En somme, cette réponse était assez évasive, et Maître Gaddi se tirait ou croyait se tirer d'un mauvais pas par une déclaration de principe plus que par un acquiescement et surtout un serment de fidélité au gouvernement français ... Maître Gaddi demeura à Auxerre assez tranquillement pendant dix-huit mois ... Après dix-huit mois de séjour à Auxerre, Maître Gaddi put rentrer en Italie. Ciccognora (son neveu) ... obtint que son oncle fût transféré d'Auxerre à Milan".
Nous avons vu que le neveu n'obtint rien du tout. Par ailleurs rien n'autorise à supposer que le Père Gaddi ait été interrogé, de la manière ci-dessus rapportée, dès son arrivée à Auxerre. Cette interrogation se rapporte au serment qui ne lui fut demandé qu'en janvier 1811 et d'une autre manière.
Trop confiant dans l'exactitude d'un mémoire dicté par une piété filiale exagérée, le Père Mortier affirme et s'efforce d'établir que le Père Gaddi ne prêta pas serment de fidélité à l'Empereur. Très volontiers nous enregistrerions ce fait après lui, s'il était conforme à la vérité historique. Mais voici le rapport du Préfet et surtout le texte du serment signé de la main du Père Gaddi.
"J'ai l'honneur de vous adresser, écrit le Préfet au Ministre, le 23 janvier 1811, la prestation de serment de M. Gaddi, ex-général de l'Ordre des Dominicains. Dès la première proposition que je lui ai faite, il a désiré ajouter au mot constitutions : civiles, mais lui ayant représenté que je ne pouvais rien changer à la formule, il m'a demandé à délibérer, alors j'ai vu qu'il était nécessaire de lui faire de sérieuses représentations ; comme il n'entend et ne sait aucunement le français, j'ai tâché de lui bien expliquer son sort dans l'un ou l'autre cas ; il s'est décidé à souscrire la formule la plus courte, en me priant de n'en rien dire à personne, il m'a protesté de sa soumission à sa Majesté l'Empereur et Roi, et de son inébranlable résolution d'être étranger à toutes démarches qui seraient contraires à ses vues.
Je lui dois la justice qu'il se conduit sagement et mérite d'ailleurs par son grand âge la bienveillance de sa Majesté".
Voici le texte du serment prêté par le Père Gaddi : "Je jure obéissance aux Constitutions du royaume d'italie et fidélité à l'Empereur et Roi. Auxerre viginti tres januarii 1811 F. Pius Joseph Gaddi". C'est sa signature autographe.

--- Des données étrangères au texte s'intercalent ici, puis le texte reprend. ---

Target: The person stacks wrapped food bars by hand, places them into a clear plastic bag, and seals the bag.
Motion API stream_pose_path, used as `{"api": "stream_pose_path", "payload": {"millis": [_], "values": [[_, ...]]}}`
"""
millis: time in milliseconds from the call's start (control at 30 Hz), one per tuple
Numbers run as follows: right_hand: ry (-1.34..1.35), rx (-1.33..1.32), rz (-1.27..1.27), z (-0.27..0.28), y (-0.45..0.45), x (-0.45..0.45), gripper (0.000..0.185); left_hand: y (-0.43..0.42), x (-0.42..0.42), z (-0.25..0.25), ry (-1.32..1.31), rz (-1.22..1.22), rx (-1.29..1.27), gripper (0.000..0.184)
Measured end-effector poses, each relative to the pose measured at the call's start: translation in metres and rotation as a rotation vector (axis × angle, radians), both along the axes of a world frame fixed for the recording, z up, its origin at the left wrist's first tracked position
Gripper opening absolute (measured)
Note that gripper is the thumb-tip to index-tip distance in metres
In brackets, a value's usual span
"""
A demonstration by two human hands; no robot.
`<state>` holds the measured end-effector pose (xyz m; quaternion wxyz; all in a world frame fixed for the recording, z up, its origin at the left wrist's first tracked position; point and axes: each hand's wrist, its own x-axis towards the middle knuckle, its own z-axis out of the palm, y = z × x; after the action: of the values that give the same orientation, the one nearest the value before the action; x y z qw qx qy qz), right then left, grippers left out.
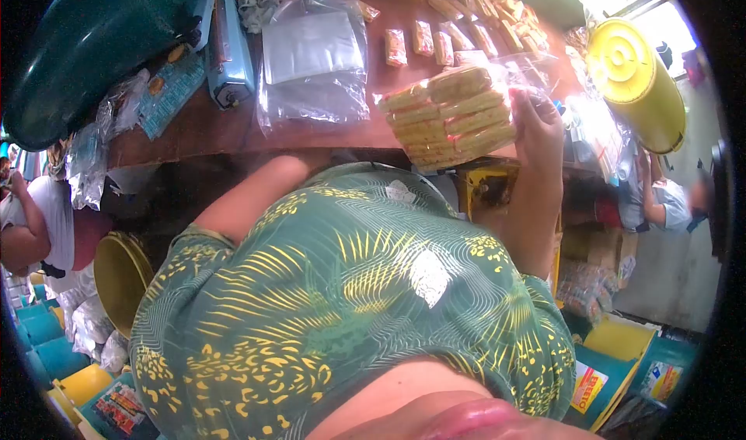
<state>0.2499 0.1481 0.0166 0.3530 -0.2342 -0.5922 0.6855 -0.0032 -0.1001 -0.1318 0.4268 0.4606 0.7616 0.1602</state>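
My right hand (536,121) is closed on a clear plastic bag (451,117) filled with stacked, wrapped yellow bars, held up over the table's front edge. My fingers pinch the loose plastic at the bag's right end. My left forearm (264,183) reaches toward the table edge, and the left hand itself is hidden. Behind the held bag, several small wrapped packs (422,38) lie in a row on the brown table (217,138). Flat empty clear bags (312,47) lie to the left of the held bag.
A blue sealing device (229,55) and a large dark green tub (93,51) stand on the left. More wrapped bars (497,8) are heaped at the back. A yellow container (637,82) is at the right. Other people (39,222) are at both sides.
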Motion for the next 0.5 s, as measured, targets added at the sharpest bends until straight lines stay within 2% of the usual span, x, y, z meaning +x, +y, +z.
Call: {"api": "stream_pose_path", "payload": {"millis": [233, 367, 500], "values": [[-0.027, 0.075, -0.045, 0.008, -0.011, 0.021, 0.014, 0.002, 0.002, 0.009, 0.147, -0.168, -0.200, 0.051], [-0.118, 0.100, -0.177, 0.025, -0.025, 0.020, 0.013, -0.008, -0.001, 0.015, 0.172, -0.226, -0.281, 0.050], [-0.116, 0.249, -0.090, 0.015, -0.010, 0.003, 0.016, -0.008, -0.007, 0.017, 0.177, -0.291, -0.356, 0.049]]}}
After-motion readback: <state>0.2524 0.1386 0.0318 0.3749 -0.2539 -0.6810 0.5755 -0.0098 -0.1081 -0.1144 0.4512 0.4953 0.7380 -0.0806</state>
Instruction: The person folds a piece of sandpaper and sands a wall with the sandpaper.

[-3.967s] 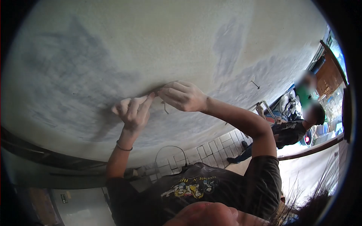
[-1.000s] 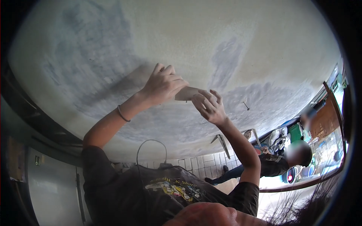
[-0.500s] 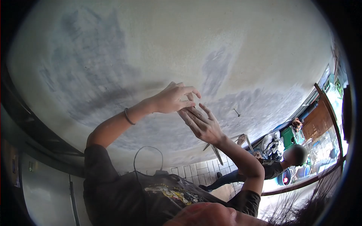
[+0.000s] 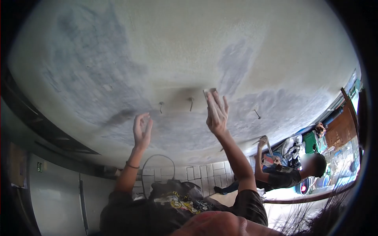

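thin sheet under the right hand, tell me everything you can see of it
The thin sheet looks greyish and straight-edged, perhaps sandpaper, though its grain is too small to make out. Its end shows past the fingertips of the right hand; the rest is covered. It appears to lie against the pale wall, just right of a bent rod.

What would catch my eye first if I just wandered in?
Probably the pale wall filling the upper view, blotched with grey patches. Near the middle, the right hand holds a small pad, while the left hand is open further left. Another person is at lower right.
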Motion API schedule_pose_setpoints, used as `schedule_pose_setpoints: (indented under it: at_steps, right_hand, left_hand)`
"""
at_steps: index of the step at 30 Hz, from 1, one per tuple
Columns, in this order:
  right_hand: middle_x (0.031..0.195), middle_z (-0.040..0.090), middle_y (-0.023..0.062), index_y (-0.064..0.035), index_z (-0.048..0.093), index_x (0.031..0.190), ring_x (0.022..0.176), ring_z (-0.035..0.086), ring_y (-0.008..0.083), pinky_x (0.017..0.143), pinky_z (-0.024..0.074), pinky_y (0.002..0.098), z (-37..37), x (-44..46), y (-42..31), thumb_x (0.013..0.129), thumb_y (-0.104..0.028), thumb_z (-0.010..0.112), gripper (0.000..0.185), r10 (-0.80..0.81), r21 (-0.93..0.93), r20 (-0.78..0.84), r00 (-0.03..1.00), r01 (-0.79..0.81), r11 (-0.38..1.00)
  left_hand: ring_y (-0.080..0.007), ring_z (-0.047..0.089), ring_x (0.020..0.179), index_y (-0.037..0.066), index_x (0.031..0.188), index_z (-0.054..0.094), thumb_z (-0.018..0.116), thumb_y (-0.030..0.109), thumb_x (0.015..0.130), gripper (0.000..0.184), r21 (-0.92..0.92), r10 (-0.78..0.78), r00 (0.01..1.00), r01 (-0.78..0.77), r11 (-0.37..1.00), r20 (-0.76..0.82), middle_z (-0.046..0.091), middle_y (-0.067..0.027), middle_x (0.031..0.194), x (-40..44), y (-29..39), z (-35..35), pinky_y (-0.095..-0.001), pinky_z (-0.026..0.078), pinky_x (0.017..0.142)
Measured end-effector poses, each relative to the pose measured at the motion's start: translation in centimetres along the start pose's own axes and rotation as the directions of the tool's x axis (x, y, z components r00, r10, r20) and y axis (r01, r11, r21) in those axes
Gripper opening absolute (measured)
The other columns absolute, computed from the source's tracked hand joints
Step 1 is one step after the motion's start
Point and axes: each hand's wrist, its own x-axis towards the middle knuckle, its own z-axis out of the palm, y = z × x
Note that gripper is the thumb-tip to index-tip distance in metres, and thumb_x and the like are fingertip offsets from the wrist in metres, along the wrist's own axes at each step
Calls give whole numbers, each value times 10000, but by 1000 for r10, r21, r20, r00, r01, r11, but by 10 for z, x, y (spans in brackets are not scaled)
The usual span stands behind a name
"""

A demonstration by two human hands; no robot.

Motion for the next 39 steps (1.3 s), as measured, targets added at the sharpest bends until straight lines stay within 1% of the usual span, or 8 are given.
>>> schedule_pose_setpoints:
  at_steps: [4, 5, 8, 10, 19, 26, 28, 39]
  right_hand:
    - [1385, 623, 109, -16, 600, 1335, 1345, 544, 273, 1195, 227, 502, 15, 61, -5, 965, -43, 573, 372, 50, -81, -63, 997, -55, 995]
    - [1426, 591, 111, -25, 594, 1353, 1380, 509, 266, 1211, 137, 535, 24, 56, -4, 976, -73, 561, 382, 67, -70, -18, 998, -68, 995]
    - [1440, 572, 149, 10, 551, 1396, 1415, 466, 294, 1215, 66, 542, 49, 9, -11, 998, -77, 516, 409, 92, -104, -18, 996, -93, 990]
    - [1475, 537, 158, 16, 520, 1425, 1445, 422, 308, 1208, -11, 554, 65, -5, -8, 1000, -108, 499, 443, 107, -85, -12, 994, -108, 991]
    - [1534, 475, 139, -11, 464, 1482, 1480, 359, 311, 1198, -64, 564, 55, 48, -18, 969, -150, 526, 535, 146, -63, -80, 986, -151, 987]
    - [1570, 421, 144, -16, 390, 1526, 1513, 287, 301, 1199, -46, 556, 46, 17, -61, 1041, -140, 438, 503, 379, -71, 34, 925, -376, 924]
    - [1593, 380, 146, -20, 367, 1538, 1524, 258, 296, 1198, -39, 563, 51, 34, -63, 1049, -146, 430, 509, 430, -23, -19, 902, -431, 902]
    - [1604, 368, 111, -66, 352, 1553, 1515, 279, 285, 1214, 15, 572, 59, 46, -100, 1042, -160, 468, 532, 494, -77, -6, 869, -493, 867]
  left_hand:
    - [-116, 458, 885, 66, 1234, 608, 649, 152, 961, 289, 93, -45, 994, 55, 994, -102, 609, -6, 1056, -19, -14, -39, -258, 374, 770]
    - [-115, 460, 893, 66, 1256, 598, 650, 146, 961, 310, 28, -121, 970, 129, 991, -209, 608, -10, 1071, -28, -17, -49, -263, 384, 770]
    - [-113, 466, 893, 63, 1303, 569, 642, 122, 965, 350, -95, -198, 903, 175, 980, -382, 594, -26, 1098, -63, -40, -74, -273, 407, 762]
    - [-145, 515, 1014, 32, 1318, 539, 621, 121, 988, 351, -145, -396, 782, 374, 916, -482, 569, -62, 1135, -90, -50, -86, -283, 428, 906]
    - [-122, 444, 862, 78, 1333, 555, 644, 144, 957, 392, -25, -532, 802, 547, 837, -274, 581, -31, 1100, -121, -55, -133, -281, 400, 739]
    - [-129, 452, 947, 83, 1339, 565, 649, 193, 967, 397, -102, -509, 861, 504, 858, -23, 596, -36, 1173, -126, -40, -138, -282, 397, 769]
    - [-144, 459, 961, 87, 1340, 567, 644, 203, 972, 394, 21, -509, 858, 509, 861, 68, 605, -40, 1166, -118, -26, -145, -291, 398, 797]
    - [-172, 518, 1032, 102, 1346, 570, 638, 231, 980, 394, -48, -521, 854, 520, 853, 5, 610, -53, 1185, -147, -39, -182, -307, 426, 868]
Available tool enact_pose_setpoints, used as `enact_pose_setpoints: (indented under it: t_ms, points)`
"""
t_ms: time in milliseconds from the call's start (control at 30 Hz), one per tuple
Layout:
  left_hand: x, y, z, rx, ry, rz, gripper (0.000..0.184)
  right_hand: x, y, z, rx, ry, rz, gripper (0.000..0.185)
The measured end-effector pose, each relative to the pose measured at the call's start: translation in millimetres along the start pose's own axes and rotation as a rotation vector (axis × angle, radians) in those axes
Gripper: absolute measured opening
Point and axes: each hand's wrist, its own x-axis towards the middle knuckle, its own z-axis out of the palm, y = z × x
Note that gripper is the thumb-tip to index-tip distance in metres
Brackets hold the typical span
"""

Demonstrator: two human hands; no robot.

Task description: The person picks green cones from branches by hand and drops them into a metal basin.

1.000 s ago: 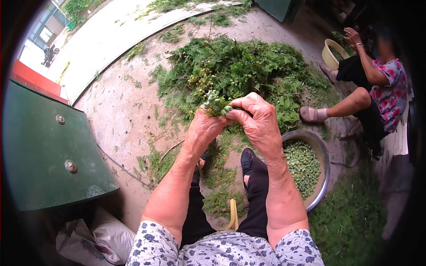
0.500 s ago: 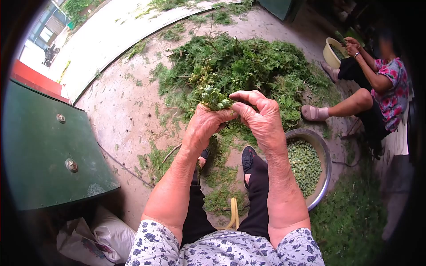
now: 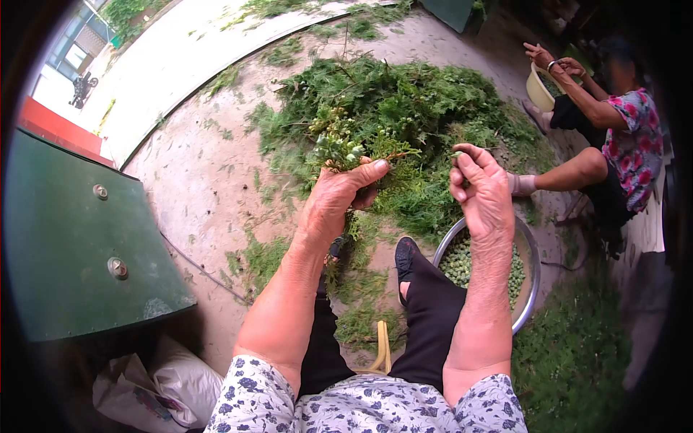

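Observation:
My left hand (image 3: 345,195) is closed round an evergreen sprig (image 3: 339,150) that bears a cluster of pale green cones at its tip. Its thumb presses along the stems. Apart from it on the right, my right hand (image 3: 482,184) is raised with thumb and fingertips pinched on a small green cone (image 3: 458,154). Below my right hand and wrist stands a metal basin (image 3: 533,289) holding many loose green cones (image 3: 460,265), partly hidden by the forearm.
A heap of cut evergreen branches (image 3: 404,101) covers the floor ahead. At right a seated person (image 3: 628,144) has both hands near a cream basin (image 3: 535,90). A green metal panel (image 3: 86,231) and white sacks (image 3: 180,382) lie left. More clippings (image 3: 570,353) lie lower right.
My right hand has left the sprig and moved right, over the basin's far edge, with a small green cone. My left hand stays with the sprig. The seated person's hands have moved apart.

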Motion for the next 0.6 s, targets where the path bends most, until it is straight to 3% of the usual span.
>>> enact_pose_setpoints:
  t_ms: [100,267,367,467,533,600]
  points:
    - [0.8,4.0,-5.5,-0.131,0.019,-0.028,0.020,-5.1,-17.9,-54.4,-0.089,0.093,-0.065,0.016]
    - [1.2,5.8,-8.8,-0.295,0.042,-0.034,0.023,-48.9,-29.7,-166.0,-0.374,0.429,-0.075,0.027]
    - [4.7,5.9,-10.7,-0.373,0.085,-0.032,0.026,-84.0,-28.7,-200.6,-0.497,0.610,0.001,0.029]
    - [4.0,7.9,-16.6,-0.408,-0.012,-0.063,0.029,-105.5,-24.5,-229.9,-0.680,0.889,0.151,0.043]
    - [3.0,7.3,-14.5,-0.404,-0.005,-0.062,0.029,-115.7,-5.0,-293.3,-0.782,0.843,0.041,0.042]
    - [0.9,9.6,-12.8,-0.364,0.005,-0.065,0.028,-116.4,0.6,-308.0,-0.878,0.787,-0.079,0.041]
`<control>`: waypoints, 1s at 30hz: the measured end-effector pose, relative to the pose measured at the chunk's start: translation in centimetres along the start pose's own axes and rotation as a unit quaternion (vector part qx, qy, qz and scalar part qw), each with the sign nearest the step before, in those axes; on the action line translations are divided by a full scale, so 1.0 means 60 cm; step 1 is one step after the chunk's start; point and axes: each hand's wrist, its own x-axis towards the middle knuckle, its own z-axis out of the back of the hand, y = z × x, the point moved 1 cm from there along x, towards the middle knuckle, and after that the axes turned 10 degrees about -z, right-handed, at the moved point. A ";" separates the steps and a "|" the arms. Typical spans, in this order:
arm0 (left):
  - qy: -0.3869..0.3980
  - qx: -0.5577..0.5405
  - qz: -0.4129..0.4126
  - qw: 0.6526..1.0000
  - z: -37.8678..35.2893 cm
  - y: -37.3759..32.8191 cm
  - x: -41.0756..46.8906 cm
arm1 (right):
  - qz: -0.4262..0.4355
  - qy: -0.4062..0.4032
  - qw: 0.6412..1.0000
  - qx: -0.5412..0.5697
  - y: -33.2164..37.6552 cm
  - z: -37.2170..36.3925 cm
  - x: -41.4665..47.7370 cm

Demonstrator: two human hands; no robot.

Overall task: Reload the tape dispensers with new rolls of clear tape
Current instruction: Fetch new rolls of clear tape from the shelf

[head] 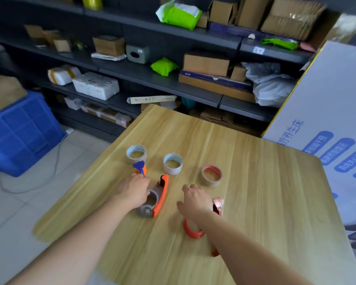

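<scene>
A wooden table [255, 192] carries three rolls of tape and three dispensers. The orange dispenser [161, 195] lies near the middle of the table with its long axis running from the near side up and slightly to the right; its cutter end points away from the person, and a grey spent core [149, 204] sits in it at the near end. The left hand [135, 191] rests palm down on the left side of this dispenser, fingers curled over the core; whether they actually clamp it cannot be told, since the hand hides the contact. Just beyond that hand, a blue-and-orange dispenser [140, 168] points away toward the left roll [136, 154], which stands just past its tip. The middle roll [172, 163] lies flat a little beyond the orange dispenser's far end, apart from it. The red-cored roll [211, 175] sits to the right, well clear of the others. The right hand [193, 200] hovers open, fingers spread and holding nothing, between the orange dispenser and a red dispenser [193, 231]. That red dispenser lies partly under the right forearm, its pink-tinted cutter end [218, 203] pointing away from the person.
</scene>
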 end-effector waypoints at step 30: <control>-0.181 0.070 0.091 0.977 0.277 0.670 -0.252 | 0.201 -0.136 0.970 -0.035 0.739 0.143 0.055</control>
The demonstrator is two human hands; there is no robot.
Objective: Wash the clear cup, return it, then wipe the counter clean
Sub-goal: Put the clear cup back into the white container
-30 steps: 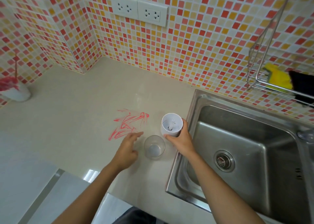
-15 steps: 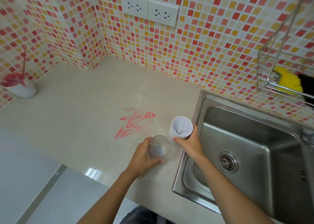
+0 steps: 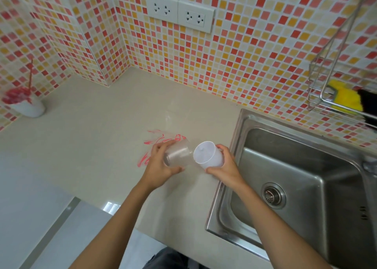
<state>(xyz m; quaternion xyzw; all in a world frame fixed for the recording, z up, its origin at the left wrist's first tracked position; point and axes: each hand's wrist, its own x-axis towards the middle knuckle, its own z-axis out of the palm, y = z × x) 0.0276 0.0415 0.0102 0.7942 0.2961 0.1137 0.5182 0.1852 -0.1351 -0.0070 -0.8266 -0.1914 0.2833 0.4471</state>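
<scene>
Bright, even light all round, shadows faint and soft. A small glare patch sits on the bench (image 3: 112,207) front edge. Tile lines bow at the wide-angle edges, and the left tiles smear with blur.

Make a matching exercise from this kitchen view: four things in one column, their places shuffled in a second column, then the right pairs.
Things:
1. Clear plastic cup
2. White opaque plastic cup
3. Yellow sponge
4. Red smeared marks

Places:
A. In the wire rack on the tiled wall
B. Tilted in the left hand
C. On the beige counter, behind the cups
D. Held in the right hand, beside the steel sink

Pairs: 1-B, 2-D, 3-A, 4-C
</scene>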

Le même jour, 23 janvier 1811, le Préfet de la Meuse recevait le serment du Père Cervelli, Général des Franciscains et en dressait le procès-verbal. Cette pièce fut envoyée au ministre des Cultes le 6 février seulement. Ce jour là le Préfet adressa à Bigot de Préameneu son rapport sur les deux Généraux en surveillance dans son département. Du Père Cervelli il disait : "Cet ecclésiastique, déférant avec soumission à ce qui lui était demandé, a prêté le serment conformément à la 2e formule jointe à votre lettre. J'ai l'honneur d'adresser à V.E. une expédition du procès-verbal qui en a été dressé".
Dans ce procès-verbal il est dit expressément que le Père Cervelli résidait alors à Bar-le-Duc. Ayant reçu la lettre du Ministre le 23 janvier, le Préfet convoqua sans délai le Général des Franciscains, et "à midi" dressa le certificat suivant :
"S'est présenté par devant nous Préfet du département de la Meuse, en l'hôtel de la Préfecture, M. Jean Dominico Cervelli Montemagno dit (de son nom de religion) Hilaire, ex-général di minori observanti (sic), résidant à Bar-sur-Ornain, ensuite de l'invitation que nous lui avons faite pour prendre communication d'une lettre de son Excellence le Ministre des Cultes, du dix-neuf janvier présent mois, relative au serment exigé de tous les généraux d'Ordres religieux domiciliés dans le ci-devant État Romain et faire sa déclaration. Le dit sieur Montemagno ayant entendu la lecture de la lettre précitée a déclaré à l'instant que son intention était de se conformer à la volonté de sa Majesté l'Empereur et Roi, et en conséquence il a prêté le serment exigé, dans les termes suivants : "Je jure obéissance aux Constitutions de l'Empire et fidélité à l'Empereur".
Nous avons donné acte à M. Montemagno de la prestation par lui faite du serment ci-dessus et en avons fait dresser le présent procès-verbal par le secrétaire général, et a le comparant signé avec nous et le secrétaire général, signé : Hilaire Cervelli di Montemagno, ex-général, Cte Leclerc, Préfet, et Gillon, secrétaire général. Pour expédition : le secrétaire général de la Préfecture : Gillon.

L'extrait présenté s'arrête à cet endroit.